[Start of section]
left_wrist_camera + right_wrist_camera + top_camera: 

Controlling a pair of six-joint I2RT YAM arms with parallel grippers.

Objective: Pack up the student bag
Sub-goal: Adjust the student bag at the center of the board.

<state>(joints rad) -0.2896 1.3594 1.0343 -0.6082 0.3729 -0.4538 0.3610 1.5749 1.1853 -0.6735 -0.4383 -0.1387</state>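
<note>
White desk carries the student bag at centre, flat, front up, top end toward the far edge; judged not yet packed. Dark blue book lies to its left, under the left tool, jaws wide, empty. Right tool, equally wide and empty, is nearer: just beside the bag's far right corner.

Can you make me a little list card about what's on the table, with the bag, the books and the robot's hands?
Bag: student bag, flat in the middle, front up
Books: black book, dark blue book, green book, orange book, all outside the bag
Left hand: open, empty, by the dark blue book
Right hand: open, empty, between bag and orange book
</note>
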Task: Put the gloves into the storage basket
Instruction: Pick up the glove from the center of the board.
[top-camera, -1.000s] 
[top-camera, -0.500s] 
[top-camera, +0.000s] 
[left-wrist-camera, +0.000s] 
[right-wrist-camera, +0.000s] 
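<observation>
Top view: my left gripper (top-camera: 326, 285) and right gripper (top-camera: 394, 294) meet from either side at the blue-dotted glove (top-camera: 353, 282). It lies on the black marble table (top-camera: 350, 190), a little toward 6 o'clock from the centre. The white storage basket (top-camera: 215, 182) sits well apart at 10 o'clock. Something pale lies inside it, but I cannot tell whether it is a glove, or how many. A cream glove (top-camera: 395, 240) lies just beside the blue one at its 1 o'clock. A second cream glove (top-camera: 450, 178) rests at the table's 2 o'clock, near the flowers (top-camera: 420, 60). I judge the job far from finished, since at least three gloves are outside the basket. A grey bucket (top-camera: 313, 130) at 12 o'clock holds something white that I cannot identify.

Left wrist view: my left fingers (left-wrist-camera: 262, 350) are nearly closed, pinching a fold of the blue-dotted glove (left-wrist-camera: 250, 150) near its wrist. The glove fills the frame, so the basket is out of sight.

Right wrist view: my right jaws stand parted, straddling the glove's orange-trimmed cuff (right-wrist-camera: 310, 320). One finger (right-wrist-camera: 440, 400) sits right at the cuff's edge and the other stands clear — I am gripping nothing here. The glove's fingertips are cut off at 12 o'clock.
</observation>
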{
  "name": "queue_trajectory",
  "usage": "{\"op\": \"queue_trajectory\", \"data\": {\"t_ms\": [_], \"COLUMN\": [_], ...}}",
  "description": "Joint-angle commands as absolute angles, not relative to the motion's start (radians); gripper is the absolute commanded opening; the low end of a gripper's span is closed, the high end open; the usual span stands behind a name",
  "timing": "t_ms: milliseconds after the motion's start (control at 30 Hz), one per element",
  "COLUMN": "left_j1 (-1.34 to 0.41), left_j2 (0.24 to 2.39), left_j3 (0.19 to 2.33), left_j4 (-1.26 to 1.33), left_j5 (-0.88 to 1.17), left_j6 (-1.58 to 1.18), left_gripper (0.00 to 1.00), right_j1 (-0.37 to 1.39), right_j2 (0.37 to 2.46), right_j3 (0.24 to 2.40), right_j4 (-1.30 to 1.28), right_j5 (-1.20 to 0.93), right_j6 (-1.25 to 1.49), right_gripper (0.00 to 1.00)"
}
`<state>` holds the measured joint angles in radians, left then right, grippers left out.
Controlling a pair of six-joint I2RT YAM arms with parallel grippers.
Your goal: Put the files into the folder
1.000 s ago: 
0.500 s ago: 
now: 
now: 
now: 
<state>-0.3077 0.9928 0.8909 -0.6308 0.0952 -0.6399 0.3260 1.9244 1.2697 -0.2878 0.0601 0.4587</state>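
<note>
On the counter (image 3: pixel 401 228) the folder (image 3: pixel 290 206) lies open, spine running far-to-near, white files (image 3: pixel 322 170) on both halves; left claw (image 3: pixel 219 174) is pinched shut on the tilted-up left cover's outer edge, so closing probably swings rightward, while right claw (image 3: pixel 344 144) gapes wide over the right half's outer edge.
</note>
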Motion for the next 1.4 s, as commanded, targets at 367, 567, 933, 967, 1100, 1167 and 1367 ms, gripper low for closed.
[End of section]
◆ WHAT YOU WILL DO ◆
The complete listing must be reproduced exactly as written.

◆ RESULT OF THE EXERCISE ◆
left_wrist_camera + right_wrist_camera + top_camera: 

Controlling a pair of six-joint I2RT YAM arms with parallel grippers.

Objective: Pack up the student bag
Sub-goal: Adjust the student bag at the center of the board.

<state>(joints rad) -0.2896 1.3594 1.0343 -0.6082 0.3729 -0.4538 0.3610 1.5749 1.1853 -0.6735 -0.4383 -0.1387</state>
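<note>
White desk carries the student bag at centre, flat, front up, top end toward the far edge; judged not yet packed. Dark blue book lies to its left, under the left tool, jaws wide, empty. Right tool, equally wide and empty, is nearer: just beside the bag's far right corner.

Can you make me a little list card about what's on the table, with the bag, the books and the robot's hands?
Bag: student bag, flat in the middle, front up
Books: black book, dark blue book, green book, orange book, all outside the bag
Left hand: open, empty, by the dark blue book
Right hand: open, empty, between bag and orange book
</note>
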Task: Put the gloves into the storage basket
Instruction: Pick up the glove from the center of the board.
[top-camera, -1.000s] 
[top-camera, -0.500s] 
[top-camera, +0.000s] 
[left-wrist-camera, +0.000s] 
[right-wrist-camera, +0.000s] 
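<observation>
Top view: my left gripper (top-camera: 326, 285) and right gripper (top-camera: 394, 294) meet from either side at the blue-dotted glove (top-camera: 353, 282). It lies on the black marble table (top-camera: 350, 190), a little toward 6 o'clock from the centre. The white storage basket (top-camera: 215, 182) sits well apart at 10 o'clock. Something pale lies inside it, but I cannot tell whether it is a glove, or how many. A cream glove (top-camera: 395, 240) lies just beside the blue one at its 1 o'clock. A second cream glove (top-camera: 450, 178) rests at the table's 2 o'clock, near the flowers (top-camera: 420, 60). I judge the job far from finished, since at least three gloves are outside the basket. A grey bucket (top-camera: 313, 130) at 12 o'clock holds something white that I cannot identify.

Left wrist view: my left fingers (left-wrist-camera: 262, 350) are nearly closed, pinching a fold of the blue-dotted glove (left-wrist-camera: 250, 150) near its wrist. The glove fills the frame, so the basket is out of sight.

Right wrist view: my right jaws stand parted, straddling the glove's orange-trimmed cuff (right-wrist-camera: 310, 320). One finger (right-wrist-camera: 440, 400) sits right at the cuff's edge and the other stands clear — I am gripping nothing here. The glove's fingertips are cut off at 12 o'clock.
</observation>
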{
  "name": "queue_trajectory",
  "usage": "{\"op\": \"queue_trajectory\", \"data\": {\"t_ms\": [_], \"COLUMN\": [_], ...}}",
  "description": "Joint-angle commands as absolute angles, not relative to the motion's start (radians); gripper is the absolute commanded opening; the low end of a gripper's span is closed, the high end open; the usual span stands behind a name",
  "timing": "t_ms: milliseconds after the motion's start (control at 30 Hz), one per element",
  "COLUMN": "left_j1 (-1.34 to 0.41), left_j2 (0.24 to 2.39), left_j3 (0.19 to 2.33), left_j4 (-1.26 to 1.33), left_j5 (-0.88 to 1.17), left_j6 (-1.58 to 1.18), left_gripper (0.00 to 1.00), right_j1 (-0.37 to 1.39), right_j2 (0.37 to 2.46), right_j3 (0.24 to 2.40), right_j4 (-1.30 to 1.28), right_j5 (-1.20 to 0.93), right_j6 (-1.25 to 1.49), right_gripper (0.00 to 1.00)"
}
`<state>` holds the measured joint angles in radians, left then right, grippers left out.
Controlling a pair of six-joint I2RT YAM arms with parallel grippers.
Your goal: Put the files into the folder
1.000 s ago: 
0.500 s ago: 
now: 
now: 
now: 
<state>-0.3077 0.9928 0.8909 -0.6308 0.0952 -0.6399 0.3260 1.9244 1.2697 -0.2878 0.0601 0.4587</state>
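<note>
On the counter (image 3: pixel 401 228) the folder (image 3: pixel 290 206) lies open, spine running far-to-near, white files (image 3: pixel 322 170) on both halves; left claw (image 3: pixel 219 174) is pinched shut on the tilted-up left cover's outer edge, so closing probably swings rightward, while right claw (image 3: pixel 344 144) gapes wide over the right half's outer edge.
</note>
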Motion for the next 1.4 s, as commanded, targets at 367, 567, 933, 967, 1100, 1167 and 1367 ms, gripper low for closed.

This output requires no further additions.